[Stored entries]
++++++

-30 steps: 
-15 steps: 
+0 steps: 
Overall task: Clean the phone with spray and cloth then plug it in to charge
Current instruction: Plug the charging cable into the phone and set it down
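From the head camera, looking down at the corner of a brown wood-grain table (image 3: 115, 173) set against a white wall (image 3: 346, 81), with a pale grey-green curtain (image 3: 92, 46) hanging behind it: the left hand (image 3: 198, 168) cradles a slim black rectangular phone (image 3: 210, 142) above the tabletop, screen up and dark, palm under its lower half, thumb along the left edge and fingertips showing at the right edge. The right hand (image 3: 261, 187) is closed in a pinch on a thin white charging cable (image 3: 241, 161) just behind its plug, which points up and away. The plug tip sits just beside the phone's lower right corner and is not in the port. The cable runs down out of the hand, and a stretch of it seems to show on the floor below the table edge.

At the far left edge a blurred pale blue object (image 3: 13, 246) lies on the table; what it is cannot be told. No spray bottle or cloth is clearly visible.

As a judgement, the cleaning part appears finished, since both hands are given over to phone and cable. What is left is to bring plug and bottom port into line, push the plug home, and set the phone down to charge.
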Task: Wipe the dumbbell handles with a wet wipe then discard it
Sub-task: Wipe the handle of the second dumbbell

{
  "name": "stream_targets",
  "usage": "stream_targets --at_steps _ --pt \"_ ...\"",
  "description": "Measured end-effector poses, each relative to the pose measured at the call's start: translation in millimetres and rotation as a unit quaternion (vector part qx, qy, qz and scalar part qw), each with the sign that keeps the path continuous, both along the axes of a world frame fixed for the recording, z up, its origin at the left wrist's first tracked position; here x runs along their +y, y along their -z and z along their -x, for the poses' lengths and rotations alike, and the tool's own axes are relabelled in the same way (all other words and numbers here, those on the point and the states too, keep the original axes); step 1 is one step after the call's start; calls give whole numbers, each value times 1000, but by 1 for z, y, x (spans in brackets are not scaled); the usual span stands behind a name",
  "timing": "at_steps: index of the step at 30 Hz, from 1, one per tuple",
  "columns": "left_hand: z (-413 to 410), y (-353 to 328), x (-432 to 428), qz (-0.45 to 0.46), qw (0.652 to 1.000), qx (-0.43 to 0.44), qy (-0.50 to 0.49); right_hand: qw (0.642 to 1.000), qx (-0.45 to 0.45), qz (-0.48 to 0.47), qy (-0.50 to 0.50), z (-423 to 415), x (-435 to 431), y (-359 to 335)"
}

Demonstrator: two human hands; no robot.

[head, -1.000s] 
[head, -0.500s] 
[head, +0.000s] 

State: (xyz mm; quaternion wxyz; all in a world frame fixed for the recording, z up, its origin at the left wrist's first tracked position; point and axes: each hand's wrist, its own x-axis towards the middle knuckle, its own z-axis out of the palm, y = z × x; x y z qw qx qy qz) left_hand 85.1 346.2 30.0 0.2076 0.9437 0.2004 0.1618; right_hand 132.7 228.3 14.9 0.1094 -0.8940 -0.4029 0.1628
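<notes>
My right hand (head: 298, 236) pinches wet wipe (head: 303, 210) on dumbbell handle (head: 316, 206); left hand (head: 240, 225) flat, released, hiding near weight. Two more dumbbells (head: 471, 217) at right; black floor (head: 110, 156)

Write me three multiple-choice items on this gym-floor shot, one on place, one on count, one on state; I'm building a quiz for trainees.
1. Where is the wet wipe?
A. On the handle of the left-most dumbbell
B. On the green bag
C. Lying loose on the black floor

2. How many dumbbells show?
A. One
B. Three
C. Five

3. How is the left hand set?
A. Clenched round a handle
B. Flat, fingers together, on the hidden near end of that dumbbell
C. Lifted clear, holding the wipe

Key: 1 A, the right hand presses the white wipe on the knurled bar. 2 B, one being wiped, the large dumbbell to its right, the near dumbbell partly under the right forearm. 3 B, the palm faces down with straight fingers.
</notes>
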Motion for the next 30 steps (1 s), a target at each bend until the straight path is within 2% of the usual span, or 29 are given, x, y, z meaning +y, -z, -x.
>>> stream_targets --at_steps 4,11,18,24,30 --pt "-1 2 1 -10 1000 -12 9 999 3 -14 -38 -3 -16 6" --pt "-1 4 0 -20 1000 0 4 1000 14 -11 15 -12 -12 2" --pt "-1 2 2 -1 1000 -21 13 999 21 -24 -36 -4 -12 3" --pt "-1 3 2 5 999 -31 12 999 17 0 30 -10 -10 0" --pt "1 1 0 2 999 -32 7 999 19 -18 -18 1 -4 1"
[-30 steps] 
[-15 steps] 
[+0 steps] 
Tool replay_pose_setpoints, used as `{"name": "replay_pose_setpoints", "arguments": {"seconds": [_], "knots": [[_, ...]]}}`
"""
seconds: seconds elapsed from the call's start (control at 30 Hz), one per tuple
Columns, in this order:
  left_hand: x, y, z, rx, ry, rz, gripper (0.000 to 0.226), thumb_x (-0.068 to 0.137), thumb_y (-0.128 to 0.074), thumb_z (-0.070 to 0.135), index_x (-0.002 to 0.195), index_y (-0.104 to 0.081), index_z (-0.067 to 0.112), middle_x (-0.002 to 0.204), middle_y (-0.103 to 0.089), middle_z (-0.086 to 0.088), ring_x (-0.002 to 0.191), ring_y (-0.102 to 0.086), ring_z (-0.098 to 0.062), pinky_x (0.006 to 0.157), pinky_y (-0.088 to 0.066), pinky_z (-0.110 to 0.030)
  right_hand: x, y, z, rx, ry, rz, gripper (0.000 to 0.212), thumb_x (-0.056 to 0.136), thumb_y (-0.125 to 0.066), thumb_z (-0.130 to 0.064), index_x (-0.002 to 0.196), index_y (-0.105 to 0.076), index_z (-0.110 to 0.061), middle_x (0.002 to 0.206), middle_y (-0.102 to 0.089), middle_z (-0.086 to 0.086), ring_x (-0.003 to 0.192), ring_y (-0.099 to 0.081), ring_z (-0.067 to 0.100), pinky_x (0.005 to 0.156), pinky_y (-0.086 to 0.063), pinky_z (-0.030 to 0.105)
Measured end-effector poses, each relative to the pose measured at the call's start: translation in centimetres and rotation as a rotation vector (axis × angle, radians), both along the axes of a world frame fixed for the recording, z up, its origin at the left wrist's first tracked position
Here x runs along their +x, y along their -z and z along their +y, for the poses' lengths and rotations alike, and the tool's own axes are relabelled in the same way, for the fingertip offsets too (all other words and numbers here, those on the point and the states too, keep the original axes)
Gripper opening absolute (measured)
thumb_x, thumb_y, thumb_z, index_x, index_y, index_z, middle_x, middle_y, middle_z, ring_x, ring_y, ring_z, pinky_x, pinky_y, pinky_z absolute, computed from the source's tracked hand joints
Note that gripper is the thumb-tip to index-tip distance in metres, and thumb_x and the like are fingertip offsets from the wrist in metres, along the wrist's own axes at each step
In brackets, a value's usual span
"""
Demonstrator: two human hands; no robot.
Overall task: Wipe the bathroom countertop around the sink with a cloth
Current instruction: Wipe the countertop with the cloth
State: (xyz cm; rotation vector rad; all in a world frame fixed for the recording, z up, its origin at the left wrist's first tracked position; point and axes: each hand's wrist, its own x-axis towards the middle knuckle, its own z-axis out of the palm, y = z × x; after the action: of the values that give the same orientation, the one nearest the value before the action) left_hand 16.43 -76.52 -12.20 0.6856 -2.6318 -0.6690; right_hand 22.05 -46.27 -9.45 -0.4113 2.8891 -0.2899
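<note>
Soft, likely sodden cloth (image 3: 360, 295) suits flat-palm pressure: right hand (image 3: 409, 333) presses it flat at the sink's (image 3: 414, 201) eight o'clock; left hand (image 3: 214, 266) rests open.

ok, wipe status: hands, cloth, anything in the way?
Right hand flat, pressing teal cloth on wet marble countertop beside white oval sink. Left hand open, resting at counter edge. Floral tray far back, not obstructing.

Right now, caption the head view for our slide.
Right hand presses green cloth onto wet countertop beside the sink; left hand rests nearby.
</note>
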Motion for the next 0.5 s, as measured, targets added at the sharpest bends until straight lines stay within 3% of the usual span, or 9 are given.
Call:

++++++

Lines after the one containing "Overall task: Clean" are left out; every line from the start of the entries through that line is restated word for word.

-30 steps: 
-15 steps: 
+0 steps: 
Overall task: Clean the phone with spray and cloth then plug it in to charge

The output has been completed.